Exercise objective
Print the data that follows exactly as it stands, from its first line through the line containing "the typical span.", and stop there.

——

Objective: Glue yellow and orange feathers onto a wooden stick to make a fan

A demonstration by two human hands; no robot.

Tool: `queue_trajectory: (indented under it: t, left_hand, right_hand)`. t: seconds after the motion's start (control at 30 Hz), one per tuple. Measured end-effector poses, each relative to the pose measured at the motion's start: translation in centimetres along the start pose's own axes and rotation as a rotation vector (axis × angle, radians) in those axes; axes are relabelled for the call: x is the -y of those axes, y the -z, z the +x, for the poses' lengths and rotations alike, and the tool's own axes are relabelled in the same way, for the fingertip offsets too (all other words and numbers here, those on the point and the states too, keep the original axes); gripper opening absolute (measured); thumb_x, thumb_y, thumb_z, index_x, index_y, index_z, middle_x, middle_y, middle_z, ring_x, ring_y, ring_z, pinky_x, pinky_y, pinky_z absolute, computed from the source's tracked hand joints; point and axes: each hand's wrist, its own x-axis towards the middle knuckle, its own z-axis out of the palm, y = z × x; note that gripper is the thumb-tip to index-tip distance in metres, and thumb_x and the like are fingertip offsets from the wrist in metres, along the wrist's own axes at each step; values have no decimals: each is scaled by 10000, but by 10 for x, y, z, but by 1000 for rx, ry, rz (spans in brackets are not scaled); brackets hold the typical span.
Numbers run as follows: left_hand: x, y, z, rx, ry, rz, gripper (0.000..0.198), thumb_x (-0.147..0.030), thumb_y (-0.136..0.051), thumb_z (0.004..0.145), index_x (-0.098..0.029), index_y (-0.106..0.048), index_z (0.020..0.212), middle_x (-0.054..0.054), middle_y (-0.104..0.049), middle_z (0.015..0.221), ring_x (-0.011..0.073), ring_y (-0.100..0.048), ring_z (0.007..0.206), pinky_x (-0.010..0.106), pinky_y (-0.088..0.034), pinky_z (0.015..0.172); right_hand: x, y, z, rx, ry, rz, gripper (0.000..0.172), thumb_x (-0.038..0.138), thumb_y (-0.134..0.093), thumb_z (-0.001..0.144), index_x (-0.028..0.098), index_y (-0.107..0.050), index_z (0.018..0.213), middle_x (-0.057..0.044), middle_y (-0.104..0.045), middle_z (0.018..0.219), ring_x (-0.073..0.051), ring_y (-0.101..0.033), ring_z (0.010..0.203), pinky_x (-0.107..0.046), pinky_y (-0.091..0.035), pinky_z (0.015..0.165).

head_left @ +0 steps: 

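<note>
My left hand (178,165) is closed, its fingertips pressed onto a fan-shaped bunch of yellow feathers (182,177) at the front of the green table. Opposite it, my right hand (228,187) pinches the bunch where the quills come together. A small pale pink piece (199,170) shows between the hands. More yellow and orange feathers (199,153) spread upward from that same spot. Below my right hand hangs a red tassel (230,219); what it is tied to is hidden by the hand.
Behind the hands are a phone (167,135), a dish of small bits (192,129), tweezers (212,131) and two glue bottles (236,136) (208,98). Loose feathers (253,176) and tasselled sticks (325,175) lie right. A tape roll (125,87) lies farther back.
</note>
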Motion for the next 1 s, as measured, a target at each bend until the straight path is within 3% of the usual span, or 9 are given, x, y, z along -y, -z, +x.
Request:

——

Written answer
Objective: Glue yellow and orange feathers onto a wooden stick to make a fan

A demonstration by two human hands; no robot.

Tool: `queue_trajectory: (indented under it: t, left_hand, right_hand)`. t: seconds after the motion's start (control at 30 Hz), one per tuple. Measured end-effector poses, each relative to the pose measured at the motion's start: translation in centimetres along the start pose's own axes and rotation as a rotation vector (axis × angle, radians) in those axes; axes are relabelled for the call: x is the -y of those axes, y the -z, z the +x, for the poses' lengths and rotations alike, and the tool's own axes are relabelled in the same way, for the fingertip offsets too (all other words and numbers here, those on the point and the states too, keep the original axes); gripper opening absolute (measured); thumb_x, thumb_y, thumb_z, index_x, index_y, index_z, middle_x, middle_y, middle_z, ring_x, ring_y, ring_z, pinky_x, pinky_y, pinky_z absolute, computed from the source's tracked hand joints; point and axes: each hand's wrist, its own x-axis towards the middle knuckle, its own z-axis out of the palm, y = z × x; note that gripper is the thumb-tip to index-tip distance in metres, and thumb_x and the like are fingertip offsets from the wrist in metres, along the wrist's own axes at each step; values have no decimals: each is scaled by 10000, but by 10 for x, y, z, but by 1000 for rx, ry, rz (spans in brackets are not scaled); brackets hold the typical span.

The exercise contains nothing more.